There's a lexc parsing bug related to zeros used to align symbol pairs when the lexc entry contains flag diacritics. Consider the following data:
Eksekutivkomitea+OLang/UND:Eksekutiv#komite ALBMOTMUSEA-org ;
LEXICON ALBMOTMUSEA-org !vow+a
0@U.Cap.Obl@+N+Prop+Sem/Org:%>@U.Cap.Obl@000 ALBMOTMUSEA-OBL ;
Eksekutivkomitea+N+Prop+Sg+Nom Eksekutivkomite000a 0
(+Sem/Org is made optional and thus not needed for generation).
Expected output: no zeros in the generated word form.

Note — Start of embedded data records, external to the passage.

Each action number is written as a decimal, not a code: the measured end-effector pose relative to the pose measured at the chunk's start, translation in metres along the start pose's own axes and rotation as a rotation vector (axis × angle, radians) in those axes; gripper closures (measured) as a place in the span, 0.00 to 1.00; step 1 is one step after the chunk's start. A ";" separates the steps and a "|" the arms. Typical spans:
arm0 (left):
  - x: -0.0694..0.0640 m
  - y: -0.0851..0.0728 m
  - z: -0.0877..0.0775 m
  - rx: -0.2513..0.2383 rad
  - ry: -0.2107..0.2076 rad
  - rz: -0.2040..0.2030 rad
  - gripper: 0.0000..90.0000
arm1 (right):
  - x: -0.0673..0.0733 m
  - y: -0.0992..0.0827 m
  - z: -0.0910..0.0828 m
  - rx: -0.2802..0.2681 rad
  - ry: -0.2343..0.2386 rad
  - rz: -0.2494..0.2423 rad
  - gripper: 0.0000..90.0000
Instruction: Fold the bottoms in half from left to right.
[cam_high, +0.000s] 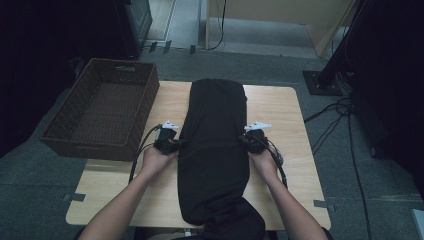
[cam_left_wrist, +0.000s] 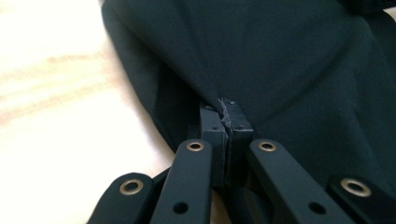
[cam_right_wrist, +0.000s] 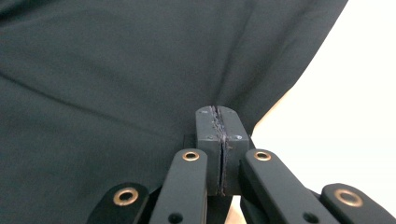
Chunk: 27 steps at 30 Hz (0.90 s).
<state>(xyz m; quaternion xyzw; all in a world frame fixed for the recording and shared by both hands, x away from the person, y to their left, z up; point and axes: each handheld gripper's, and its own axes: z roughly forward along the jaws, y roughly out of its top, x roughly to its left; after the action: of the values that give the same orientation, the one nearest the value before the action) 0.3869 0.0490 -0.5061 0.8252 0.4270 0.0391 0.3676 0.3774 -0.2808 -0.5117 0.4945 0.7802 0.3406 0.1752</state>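
Both grippers are clamped on the side edges of a long black garment (cam_high: 215, 150) that lies lengthwise down the wooden table (cam_high: 280, 105). The left gripper (cam_high: 175, 145) has its jaws fully together with a pinch of the cloth's edge (cam_left_wrist: 224, 105) caught between the pads, and the fabric spreads away ahead of it and to its right, with bare tabletop to its left. The right gripper (cam_high: 246, 141) is closed the same way on the opposite edge (cam_right_wrist: 217, 112), the cloth fanning out ahead and to its left, the pale table showing to its right. The main risk, as I judge it, is that each bite is shallow: only a thin fold sits between the pads, so a lift or a pull apart could let the smooth fabric slide out on one side and leave the garment hanging crooked. If several layers are stacked here, a gripper may have caught just the top one, and the piece would open up instead of moving as one. The near end of the garment (cam_high: 225, 220) droops over the table's front edge, and its weight could drag the rest off. What kind of garment it is stays unclear, since the black cloth swallows seams and folds, and the number of layers cannot be told. A woven brown basket (cam_high: 102, 107) stands beyond and to the left of the left gripper.
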 end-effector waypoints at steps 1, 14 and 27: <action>-0.003 -0.004 -0.004 0.003 -0.009 0.004 1.00 | 0.001 -0.004 -0.004 0.003 0.009 -0.007 1.00; -0.031 -0.045 -0.053 0.021 -0.070 0.044 0.61 | 0.026 -0.054 -0.069 -0.040 0.156 -0.029 0.59; 0.011 0.022 -0.007 -0.016 -0.032 -0.035 0.52 | -0.019 -0.004 -0.013 -0.079 0.096 0.083 0.47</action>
<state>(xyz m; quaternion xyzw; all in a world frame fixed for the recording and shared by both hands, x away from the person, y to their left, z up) 0.4059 0.0534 -0.4894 0.8153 0.4351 0.0225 0.3815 0.3754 -0.3032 -0.5063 0.5023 0.7526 0.4012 0.1428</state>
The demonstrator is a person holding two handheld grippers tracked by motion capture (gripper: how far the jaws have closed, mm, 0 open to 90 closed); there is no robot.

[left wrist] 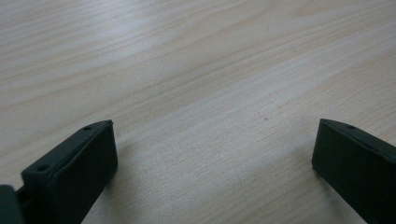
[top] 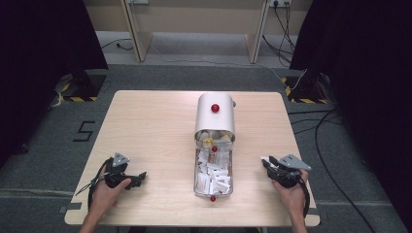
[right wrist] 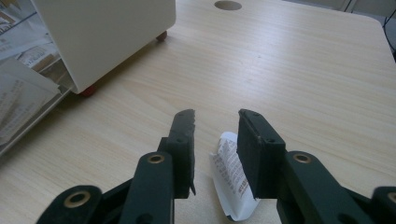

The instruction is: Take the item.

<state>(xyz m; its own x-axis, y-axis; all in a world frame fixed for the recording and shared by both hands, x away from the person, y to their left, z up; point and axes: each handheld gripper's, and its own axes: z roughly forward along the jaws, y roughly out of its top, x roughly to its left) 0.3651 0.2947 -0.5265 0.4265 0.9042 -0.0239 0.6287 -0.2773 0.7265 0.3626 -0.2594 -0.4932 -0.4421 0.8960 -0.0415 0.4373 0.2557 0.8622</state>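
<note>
While the right gripper (right wrist: 215, 122), part-open, straddles a loose printed sachet (right wrist: 229, 179), regripping seems next; left gripper (left wrist: 212, 154) idles wide.

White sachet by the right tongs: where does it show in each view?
High view: the sachet sits at the tip of the right tongs, at the table's lower right.
Right gripper view: bottom centre, between the jaws.
Left gripper view: bare wood between the open left tongs.
Shared landmark: the white box, upper left in the right gripper view.
</note>
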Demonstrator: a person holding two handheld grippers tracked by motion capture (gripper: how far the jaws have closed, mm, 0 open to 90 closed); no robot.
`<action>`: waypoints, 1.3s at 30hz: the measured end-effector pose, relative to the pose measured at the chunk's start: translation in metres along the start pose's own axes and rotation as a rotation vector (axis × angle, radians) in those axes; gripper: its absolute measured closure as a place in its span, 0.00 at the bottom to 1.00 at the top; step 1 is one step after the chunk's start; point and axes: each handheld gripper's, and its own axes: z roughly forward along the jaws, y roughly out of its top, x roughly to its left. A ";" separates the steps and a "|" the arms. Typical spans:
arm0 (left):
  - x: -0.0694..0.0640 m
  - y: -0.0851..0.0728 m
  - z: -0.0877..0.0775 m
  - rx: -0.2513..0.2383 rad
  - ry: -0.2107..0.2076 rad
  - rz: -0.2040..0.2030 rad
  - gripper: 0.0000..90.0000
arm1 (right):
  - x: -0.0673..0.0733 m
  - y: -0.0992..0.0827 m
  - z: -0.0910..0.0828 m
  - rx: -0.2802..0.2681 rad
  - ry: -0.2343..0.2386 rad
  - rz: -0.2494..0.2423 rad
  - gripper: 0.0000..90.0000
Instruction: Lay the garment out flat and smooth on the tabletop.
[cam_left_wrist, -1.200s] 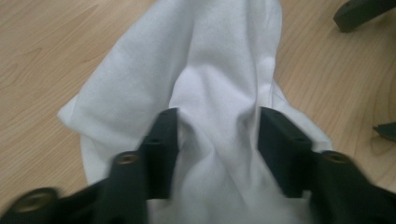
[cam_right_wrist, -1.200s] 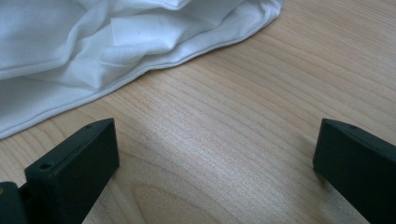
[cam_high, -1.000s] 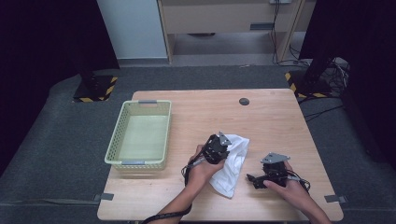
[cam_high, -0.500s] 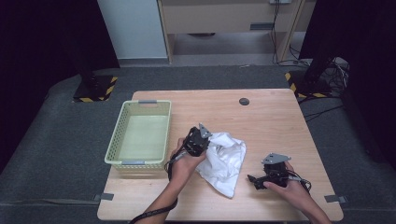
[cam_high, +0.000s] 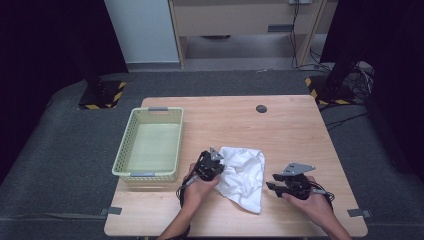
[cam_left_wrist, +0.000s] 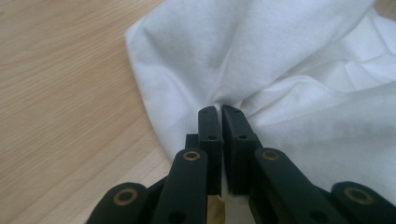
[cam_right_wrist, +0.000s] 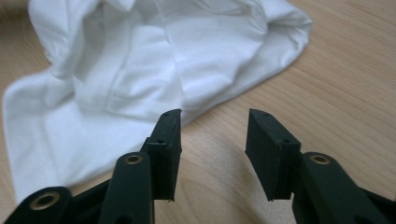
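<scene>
white cloth (cam_high: 243, 172) crumpled near-centre on worktop (cam_high: 295, 130) | our left gripper (cam_left_wrist: 219, 114) fingers pinching its left edge | our right gripper (cam_right_wrist: 212, 126) fingers spread beside its right edge | soft, light, limp; we judge bunched folds or hem best

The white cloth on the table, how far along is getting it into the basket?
Done: the left gripper is shut on a pinch of the white cloth, as its own view shows. In hand: the cloth lies crumpled on the table, beside the basket rather than in it. Left, if the basket is the goal: lifting it over. The right gripper is open beside the cloth, holding nothing.
</scene>
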 end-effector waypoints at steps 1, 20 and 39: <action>-0.003 0.002 0.002 0.000 0.002 0.012 0.96 | 0.001 0.000 -0.001 0.005 0.006 -0.001 0.68; -0.047 0.016 -0.064 -0.174 0.010 0.097 0.47 | 0.044 0.002 -0.007 0.087 0.052 -0.079 0.63; -0.072 0.001 -0.024 -0.077 0.004 0.230 0.92 | 0.062 -0.006 0.005 0.154 0.060 -0.135 0.72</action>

See my message on 09.12.2015 14:23 to hfst-bugs@helsinki.fi which is not in conflict with the above request. I would like the hfst-lexc to respect Multichar_Symbols which contain zeroes. Now (hfst 3.8.3) it seems to break multi character tokens into single characters if they contain unprotected 0 characters. E.g.
Multichar_Symbols
{a0}
LEXICON Root
k{a0}k #;
k{a0}i #;
$ hfst-lexc test.lexc | hfst-fst2txt
hfst-lexc: warning: Defaulting to OpenFst tropical type
Root...0 1 k k 0.000000
1 2 { { 0.000000
2 3 a a 0.000000
3 4 } } 0.000000
4 5 k k 0.000000
4 5 i i 0.000000
5 0.000000
I would like {a0} to act as a single symbol {a0}, not as a sequence of three symbols {, a, }.

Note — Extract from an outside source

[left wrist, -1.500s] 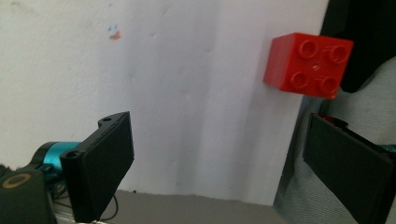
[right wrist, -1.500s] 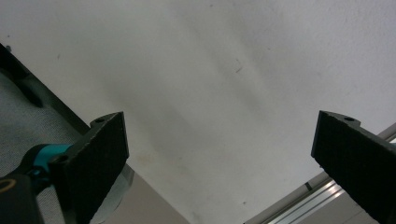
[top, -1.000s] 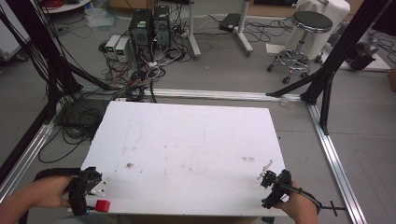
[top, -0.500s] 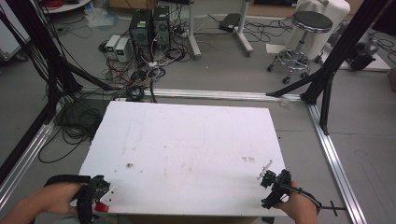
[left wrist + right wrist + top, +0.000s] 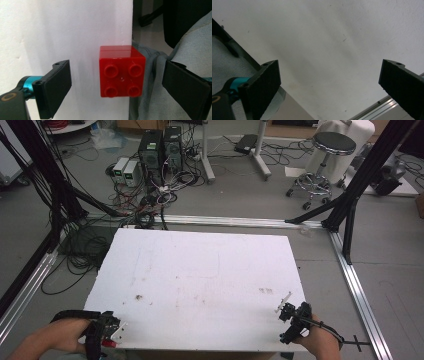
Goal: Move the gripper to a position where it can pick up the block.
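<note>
A: Item one: red brick (image 5: 122,71), four studs on top, apparently two pieces stacked, a seam showing near the upper face. Location: near left corner of the bench (image 5: 200,270), right at the near edge, one side flush with or slightly past it.

B: Item two: left hand-held gripper (image 5: 125,85). State?

A: Jaws wide, one on each side of the brick, neither pad touching it. In the high view the left hand-held gripper (image 5: 111,334) sits over that same corner, with a sliver of red beneath it.

B: Item three: right hand-held gripper (image 5: 329,85).

A: Jaws wide, nothing between them, bare white surface beyond. It rests at the near right corner, well apart from the brick (image 5: 292,320).

B: Handling note for the step in hand, a pick of the brick?

A: My judgement: come further down so the pads meet the flat side walls, not the studs. Centre the brick between the pads before closing; the one over the bench looks nearer than the one off the edge. Close evenly, or the nearer pad may push the brick off the edge onto the denim lap (image 5: 160,82) below. Lift straight up.
</note>
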Available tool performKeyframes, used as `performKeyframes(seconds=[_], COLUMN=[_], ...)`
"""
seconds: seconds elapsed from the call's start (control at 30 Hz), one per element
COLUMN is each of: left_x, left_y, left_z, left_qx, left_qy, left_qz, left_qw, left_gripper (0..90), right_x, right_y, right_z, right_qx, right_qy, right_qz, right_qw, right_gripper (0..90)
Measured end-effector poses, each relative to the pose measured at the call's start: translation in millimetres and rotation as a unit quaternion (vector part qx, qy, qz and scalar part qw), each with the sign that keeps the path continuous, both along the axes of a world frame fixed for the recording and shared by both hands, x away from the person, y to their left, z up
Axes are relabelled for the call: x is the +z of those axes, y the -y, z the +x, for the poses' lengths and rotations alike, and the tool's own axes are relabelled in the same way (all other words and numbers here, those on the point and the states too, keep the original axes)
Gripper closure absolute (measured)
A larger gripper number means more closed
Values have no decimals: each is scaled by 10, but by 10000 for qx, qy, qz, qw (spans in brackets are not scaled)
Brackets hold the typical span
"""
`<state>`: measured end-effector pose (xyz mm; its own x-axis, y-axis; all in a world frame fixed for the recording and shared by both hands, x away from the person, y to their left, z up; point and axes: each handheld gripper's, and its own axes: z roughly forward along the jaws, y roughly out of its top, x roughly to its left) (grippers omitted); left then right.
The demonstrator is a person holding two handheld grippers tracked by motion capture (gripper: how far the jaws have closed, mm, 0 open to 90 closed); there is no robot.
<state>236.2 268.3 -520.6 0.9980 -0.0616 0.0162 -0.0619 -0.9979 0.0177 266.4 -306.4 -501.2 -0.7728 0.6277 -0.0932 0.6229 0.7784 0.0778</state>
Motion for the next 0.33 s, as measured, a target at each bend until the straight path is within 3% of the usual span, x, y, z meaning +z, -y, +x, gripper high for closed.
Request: performKeyframes(seconds=[0.33], left_x=[-17], left_y=[3], left_z=[8], left_qx=[29], left_qy=[-33], left_qz=[8], left_qw=[10000], left_gripper=[92], right_x=[9], right_y=[-2], right_z=[-1], right_qx=[-5], right_qy=[-3], right_qz=[-13], right_qw=[10000], right_gripper=[31])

I tested the above case with xfst and foma. Xfst handles {a0} as a single symbol, but foma tokenizes it into { a }, as does hfst-lexc. If I add a percent sign in front of 0, foma, xfst and hfst-lexc work in the same way, i.e. they all tokenize {a0} as a single symbol.
Agreed. In Foma read lexc command, one has to write {a%0} in the lexical entries in order to represent the symbol {a0}. I prefer the XFST convention where the multicharacter definition has priority over the treatment of 0 as an epsilon. Treating 0 as an epsilon effectively prevents using it as a part of a multicharacter symbol.